In Table 1, the FC is a little bit confusing. Even there are no constrictions on the communication bandwidth, the win rate is still hard to be 100% as it depends how the opponents perform. Of course, 100% is the maximum value for the win rate, but it is a meaningless upper bound. Further, how the value 93.8 is obtained in FC column as the upper bound?
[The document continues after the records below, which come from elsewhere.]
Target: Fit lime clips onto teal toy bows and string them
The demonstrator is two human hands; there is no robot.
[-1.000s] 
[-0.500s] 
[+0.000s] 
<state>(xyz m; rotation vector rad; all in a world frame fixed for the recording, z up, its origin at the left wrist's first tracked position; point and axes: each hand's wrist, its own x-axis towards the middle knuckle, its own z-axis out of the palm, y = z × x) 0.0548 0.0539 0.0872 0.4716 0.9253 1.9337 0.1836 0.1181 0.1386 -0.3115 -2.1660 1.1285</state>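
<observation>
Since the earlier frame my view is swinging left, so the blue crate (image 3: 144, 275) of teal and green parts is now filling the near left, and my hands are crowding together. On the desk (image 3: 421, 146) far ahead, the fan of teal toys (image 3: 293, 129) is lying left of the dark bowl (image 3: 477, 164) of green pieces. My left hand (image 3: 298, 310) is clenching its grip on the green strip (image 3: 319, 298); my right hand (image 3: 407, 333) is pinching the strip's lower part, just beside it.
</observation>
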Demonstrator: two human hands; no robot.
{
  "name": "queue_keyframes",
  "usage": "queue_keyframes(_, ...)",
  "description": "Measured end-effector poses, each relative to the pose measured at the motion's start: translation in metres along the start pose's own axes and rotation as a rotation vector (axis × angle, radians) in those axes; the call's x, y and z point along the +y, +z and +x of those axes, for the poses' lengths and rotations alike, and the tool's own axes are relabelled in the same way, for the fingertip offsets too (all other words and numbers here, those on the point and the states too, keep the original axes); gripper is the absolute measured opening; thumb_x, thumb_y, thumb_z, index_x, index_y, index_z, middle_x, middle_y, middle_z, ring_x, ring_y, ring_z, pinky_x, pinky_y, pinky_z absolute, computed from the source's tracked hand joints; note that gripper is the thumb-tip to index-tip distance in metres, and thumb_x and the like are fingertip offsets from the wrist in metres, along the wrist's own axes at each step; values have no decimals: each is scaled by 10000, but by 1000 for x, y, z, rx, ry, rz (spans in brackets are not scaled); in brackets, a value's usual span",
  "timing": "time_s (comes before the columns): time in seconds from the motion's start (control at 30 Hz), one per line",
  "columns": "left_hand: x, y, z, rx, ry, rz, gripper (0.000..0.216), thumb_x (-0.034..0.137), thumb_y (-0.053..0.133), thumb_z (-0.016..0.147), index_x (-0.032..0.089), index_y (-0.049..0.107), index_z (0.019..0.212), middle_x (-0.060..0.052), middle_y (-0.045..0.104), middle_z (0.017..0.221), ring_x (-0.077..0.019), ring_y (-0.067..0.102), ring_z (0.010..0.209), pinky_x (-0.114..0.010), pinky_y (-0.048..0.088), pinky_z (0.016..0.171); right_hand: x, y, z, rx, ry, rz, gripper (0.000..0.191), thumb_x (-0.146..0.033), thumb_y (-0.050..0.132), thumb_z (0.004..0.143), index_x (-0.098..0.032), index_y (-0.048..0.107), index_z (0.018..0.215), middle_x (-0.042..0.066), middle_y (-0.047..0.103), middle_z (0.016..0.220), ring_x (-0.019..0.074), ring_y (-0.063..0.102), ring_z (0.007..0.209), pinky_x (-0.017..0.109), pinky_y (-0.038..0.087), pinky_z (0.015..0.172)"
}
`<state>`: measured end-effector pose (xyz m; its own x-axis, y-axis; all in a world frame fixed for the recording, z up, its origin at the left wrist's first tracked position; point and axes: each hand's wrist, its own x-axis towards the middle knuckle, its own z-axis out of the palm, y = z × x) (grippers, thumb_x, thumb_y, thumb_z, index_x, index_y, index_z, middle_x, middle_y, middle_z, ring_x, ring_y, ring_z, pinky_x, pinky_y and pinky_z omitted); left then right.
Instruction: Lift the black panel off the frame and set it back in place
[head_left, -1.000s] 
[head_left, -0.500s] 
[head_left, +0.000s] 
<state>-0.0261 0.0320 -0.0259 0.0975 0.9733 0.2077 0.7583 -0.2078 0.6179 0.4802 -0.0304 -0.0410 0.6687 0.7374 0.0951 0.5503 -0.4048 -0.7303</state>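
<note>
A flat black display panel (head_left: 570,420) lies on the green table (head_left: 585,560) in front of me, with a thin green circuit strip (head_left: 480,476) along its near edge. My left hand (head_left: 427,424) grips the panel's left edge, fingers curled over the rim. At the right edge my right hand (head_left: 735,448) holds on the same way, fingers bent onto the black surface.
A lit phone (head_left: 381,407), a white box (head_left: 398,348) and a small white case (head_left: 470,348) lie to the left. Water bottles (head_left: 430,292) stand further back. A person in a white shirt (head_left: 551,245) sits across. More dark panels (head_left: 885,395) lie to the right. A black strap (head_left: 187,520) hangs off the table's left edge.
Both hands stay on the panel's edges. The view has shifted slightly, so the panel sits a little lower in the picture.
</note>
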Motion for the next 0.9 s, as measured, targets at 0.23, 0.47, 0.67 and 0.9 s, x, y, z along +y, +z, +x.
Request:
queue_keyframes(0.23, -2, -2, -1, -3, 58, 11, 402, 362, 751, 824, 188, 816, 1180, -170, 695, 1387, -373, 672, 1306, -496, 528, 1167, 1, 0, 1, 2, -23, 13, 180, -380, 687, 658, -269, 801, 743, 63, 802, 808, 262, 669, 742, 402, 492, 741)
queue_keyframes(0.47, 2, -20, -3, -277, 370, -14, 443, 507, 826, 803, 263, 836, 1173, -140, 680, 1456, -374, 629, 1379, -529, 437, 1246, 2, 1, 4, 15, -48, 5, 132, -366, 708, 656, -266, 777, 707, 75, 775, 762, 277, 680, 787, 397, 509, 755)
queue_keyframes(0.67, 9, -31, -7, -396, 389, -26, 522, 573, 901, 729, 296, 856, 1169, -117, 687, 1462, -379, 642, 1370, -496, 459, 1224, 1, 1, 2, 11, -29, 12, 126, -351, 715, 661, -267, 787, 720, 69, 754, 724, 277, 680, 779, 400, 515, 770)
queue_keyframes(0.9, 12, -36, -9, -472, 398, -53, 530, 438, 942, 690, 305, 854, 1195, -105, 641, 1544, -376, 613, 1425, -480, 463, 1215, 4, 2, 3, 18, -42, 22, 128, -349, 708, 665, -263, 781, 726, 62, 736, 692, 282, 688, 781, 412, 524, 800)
In our study, "FC" refers to CommFormer with a sparsity setting of 1.0. This configuration implies that there are no restrictions on the communication graph, allowing agents to freely communicate with all other agents. Effectively, this represents the upper performance limit of the CommFormer methods. By presenting results under this setting, we aim to demonstrate that with our bi-level learning process, a sparsity of 0.4 can achieve comparable results to a full sparsity of 1.0 in most scenarios.

Given the "FC" framework, the bi-level optimization problem simplifies to the following optimization formulation:

\min_{\theta, \phi} ~L_{val}(\phi, \theta)

Q3

There have been some works which learns multi-agent cooperative behaviors based on learnable graphs. It would be better to illustrate the differences of the paper compared to them.

Thanks! TWG-Q[12] primarily focuses on exploring diverse spatial-temporal information environments, necessitating the utilization of a temporal weight learning mechanism and weighted GCN to dynamically capture the intensities of cooperations. Conversely, CDC[13] dynamically adjusts the communication graph, taking into account the diffusion process perspective to capture the information flow on the graph. In contrast, our CommFormer approach learns the static communication graph through an optimization perspective, employing attention scores to automatically assign credit to received messages. We will improve the related work in the updated version.